Wolfram Alpha calculation of above, enter the following into Wolfram Alpha:

1.645^2 * p * (1-p) / (ln((1-q)/(1-p))/ln(p*(1-q)/(q*(1-p))) – p )^2; p = 0.3, q = 0.7

Note that if we switch the values so that \(p = 0.7\) and \(q = 0.3\), or switch the \(p\)’s and \(q\)’s in the above equation for \(n\), we obtain the same \(n_{\textrm{min}}\). This makes sense since our value for \(n_{\textrm{min}}\) depends on \(c\) and \(c\) is the value on the horizontal axis at which the two normal distributions from above (approximations of binomial distributions) with means at \(pn\) and \(qn\) cross each other. Thus, we set up the distributions so that that whole problem is symmetric.
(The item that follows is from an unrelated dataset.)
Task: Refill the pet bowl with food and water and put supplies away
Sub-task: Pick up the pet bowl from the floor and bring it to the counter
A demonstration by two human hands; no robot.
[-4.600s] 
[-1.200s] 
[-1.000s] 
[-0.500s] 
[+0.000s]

So if we generate a sample such that the number of samples is \(n \geq 14.2066\), we can use our resulting \(x_p\) and make a hypothesis test regarding if we have the \(p\) or \(q\) coin with \(\alpha = 0.05\) significance level.
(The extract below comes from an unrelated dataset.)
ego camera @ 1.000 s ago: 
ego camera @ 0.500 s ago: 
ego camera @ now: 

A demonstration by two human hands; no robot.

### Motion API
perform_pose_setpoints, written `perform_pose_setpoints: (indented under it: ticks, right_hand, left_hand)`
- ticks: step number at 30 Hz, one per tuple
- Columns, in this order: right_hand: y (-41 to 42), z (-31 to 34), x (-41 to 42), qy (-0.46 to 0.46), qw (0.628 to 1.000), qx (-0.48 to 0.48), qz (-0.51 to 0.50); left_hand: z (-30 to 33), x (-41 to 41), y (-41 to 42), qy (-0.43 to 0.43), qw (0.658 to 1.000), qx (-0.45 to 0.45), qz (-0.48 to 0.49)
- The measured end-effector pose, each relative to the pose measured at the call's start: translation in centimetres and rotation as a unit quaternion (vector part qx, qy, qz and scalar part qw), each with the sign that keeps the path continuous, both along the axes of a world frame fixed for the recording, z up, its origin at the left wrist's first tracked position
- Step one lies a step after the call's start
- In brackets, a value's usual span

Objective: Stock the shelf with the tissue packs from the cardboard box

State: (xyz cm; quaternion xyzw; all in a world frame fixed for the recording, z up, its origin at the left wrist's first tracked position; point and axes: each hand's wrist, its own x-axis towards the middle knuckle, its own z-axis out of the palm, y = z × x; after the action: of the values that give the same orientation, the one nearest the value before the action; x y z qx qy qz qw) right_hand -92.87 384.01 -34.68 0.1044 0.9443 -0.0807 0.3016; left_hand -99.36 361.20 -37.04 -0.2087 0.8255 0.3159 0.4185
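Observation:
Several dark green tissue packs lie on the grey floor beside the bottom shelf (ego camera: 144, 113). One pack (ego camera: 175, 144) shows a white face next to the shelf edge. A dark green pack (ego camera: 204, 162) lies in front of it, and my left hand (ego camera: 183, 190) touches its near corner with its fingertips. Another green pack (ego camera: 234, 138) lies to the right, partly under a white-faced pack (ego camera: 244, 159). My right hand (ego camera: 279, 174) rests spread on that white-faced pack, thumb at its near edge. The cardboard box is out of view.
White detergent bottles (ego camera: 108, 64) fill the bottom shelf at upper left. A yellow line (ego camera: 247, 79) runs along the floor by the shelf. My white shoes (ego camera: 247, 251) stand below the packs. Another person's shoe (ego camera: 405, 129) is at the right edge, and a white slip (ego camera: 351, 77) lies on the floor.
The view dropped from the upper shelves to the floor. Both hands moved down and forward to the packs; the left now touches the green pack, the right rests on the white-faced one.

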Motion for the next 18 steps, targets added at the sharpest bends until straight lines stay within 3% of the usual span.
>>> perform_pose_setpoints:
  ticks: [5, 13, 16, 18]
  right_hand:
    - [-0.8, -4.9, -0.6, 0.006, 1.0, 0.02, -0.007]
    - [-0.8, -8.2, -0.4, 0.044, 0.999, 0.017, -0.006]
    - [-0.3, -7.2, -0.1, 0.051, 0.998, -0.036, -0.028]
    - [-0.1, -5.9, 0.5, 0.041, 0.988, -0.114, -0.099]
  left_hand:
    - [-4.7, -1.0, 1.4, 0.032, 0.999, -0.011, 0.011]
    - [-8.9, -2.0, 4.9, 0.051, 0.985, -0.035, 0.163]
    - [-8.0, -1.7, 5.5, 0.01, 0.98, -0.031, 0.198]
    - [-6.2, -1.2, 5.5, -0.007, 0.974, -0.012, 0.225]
If \(p\) and \(q\) are closer, say \(p = 0.4\) and \(q = 0.5\), then we have \(n \geq 263.345\). This makes intuitive sense, where the closer the probabilities are of the two coins, the more times we have to flip our coin to be more sure that we have one of the coins rather than the other. To be more precise, the smaller the **effect size** is, the larger sample size we need in order to get the certainty about a result. An example of the effect size is **Cohen’s d** where:

$$\textrm{Cohen’s d } = {\mu_2 – \mu_1 \over \textrm{StDev / Pooled StDev}} $$

Wolfram Alpha calculation of above for \(n\) with \(p = 0.4\) and \(q = 0.5\), or enter the following into Wolfram Alpha:

1.645^2 * p * (1-p) / (ln((1-q)/(1-p))/ln(p*(1-q)/(q*(1-p))) – p )^2; p = 0.4, q = 0.5

From here, where the question is asked originally, is an answer that finds the exact values for the two \(n_{\textrm{min}}\) using R with the actual binomial distributions (not using normal distributions as approximations):

https://math.stackexchange.com/a/2033739/506042

Due to the discrete-ness of the distributions, the \(n_{\textrm{min}}\)’s found are slightly different: \(n_{\textrm{min}} = 17\) for the first case and \(n_{\textrm{min}} = 268\) for the second case. I.e., the difference comes from using the normal distribution as an approximation for the binomial distribution.